**What you should do:**
What follows is a block of records; restate each one word for word.
Record excerpts: Begin
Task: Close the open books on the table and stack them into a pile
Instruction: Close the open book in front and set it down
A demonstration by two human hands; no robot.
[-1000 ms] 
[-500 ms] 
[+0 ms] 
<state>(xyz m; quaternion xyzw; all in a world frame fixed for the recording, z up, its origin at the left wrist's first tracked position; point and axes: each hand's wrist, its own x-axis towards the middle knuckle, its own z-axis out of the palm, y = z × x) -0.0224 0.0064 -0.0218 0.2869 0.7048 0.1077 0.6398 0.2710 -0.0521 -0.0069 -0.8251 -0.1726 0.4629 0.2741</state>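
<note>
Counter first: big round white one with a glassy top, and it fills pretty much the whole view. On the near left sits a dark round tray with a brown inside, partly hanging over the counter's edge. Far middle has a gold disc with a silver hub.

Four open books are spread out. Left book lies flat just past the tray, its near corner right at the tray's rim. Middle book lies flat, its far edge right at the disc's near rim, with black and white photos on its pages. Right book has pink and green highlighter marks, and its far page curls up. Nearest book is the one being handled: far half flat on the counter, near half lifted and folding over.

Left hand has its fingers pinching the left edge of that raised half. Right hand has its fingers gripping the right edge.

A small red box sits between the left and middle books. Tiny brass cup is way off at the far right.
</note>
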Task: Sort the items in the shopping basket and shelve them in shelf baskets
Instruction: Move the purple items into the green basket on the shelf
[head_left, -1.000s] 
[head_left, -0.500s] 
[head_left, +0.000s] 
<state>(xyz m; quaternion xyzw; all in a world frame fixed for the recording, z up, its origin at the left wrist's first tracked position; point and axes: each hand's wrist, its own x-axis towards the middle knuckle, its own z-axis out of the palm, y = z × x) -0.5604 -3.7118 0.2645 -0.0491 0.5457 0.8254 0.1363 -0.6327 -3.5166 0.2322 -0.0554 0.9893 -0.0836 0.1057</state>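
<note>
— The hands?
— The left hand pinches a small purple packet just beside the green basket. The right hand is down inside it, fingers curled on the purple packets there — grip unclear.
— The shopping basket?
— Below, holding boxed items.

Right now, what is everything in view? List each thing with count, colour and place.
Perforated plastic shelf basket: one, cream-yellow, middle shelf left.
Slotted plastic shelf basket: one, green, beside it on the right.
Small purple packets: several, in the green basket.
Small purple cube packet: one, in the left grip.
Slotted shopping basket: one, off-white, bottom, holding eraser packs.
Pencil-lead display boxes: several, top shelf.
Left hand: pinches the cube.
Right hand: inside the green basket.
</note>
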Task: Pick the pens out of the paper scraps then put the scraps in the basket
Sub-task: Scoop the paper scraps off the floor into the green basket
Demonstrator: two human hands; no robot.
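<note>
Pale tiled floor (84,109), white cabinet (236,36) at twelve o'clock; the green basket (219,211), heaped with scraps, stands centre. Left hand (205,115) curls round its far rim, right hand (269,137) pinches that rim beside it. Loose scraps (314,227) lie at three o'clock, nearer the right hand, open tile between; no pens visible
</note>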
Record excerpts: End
**Solution below:**
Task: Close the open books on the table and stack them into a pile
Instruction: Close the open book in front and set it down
A demonstration by two human hands; no robot.
[-1000 ms] 
[-500 ms] 
[+0 ms] 
<state>(xyz m; quaternion xyzw; all in a world frame fixed for the recording, z up, its origin at the left wrist's first tracked position; point and axes: each hand's wrist, its own x-axis towards the middle knuckle, its own z-axis out of the palm, y = z × x) -0.0224 0.0064 -0.0218 0.2869 0.7048 0.1077 0.6398 0.2710 -0.0521 -0.0069 -0.8251 -0.1726 0.4629 0.2741</state>
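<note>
Counter first: big round white one with a glassy top, and it fills pretty much the whole view. On the near left sits a dark round tray with a brown inside, partly hanging over the counter's edge. Far middle has a gold disc with a silver hub.

Four open books are spread out. Left book lies flat just past the tray, its near corner right at the tray's rim. Middle book lies flat, its far edge right at the disc's near rim, with black and white photos on its pages. Right book has pink and green highlighter marks, and its far page curls up. Nearest book is the one being handled: far half flat on the counter, near half lifted and folding over.

Left hand has its fingers pinching the left edge of that raised half. Right hand has its fingers gripping the right edge.

A small red box sits between the left and middle books. Tiny brass cup is way off at the far right.
</note>
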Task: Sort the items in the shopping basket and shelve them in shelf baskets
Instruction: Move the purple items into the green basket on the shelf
[head_left, -1.000s] 
[head_left, -0.500s] 
[head_left, +0.000s] 
<state>(xyz m; quaternion xyzw; all in a world frame fixed for the recording, z up, its origin at the left wrist's first tracked position; point and axes: each hand's wrist, its own x-axis towards the middle knuckle, its own z-axis out of the palm, y = z × x) -0.5604 -3.7118 0.2645 -0.0491 0.5457 0.8254 0.1363 -0.6327 -3.5166 0.2322 -0.0554 0.9893 -0.0836 0.1057</state>
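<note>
— The hands?
— The left hand pinches a small purple packet just beside the green basket. The right hand is down inside it, fingers curled on the purple packets there — grip unclear.
— The shopping basket?
— Below, holding boxed items.

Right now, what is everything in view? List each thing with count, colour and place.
Perforated plastic shelf basket: one, cream-yellow, middle shelf left.
Slotted plastic shelf basket: one, green, beside it on the right.
Small purple packets: several, in the green basket.
Small purple cube packet: one, in the left grip.
Slotted shopping basket: one, off-white, bottom, holding eraser packs.
Pencil-lead display boxes: several, top shelf.
Left hand: pinches the cube.
Right hand: inside the green basket.
</note>
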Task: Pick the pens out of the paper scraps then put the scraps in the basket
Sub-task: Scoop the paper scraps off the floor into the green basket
Demonstrator: two human hands; no robot.
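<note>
Pale tiled floor (84,109), white cabinet (236,36) at twelve o'clock; the green basket (219,211), heaped with scraps, stands centre. Left hand (205,115) curls round its far rim, right hand (269,137) pinches that rim beside it. Loose scraps (314,227) lie at three o'clock, nearer the right hand, open tile between; no pens visible
</note>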

The output is complete.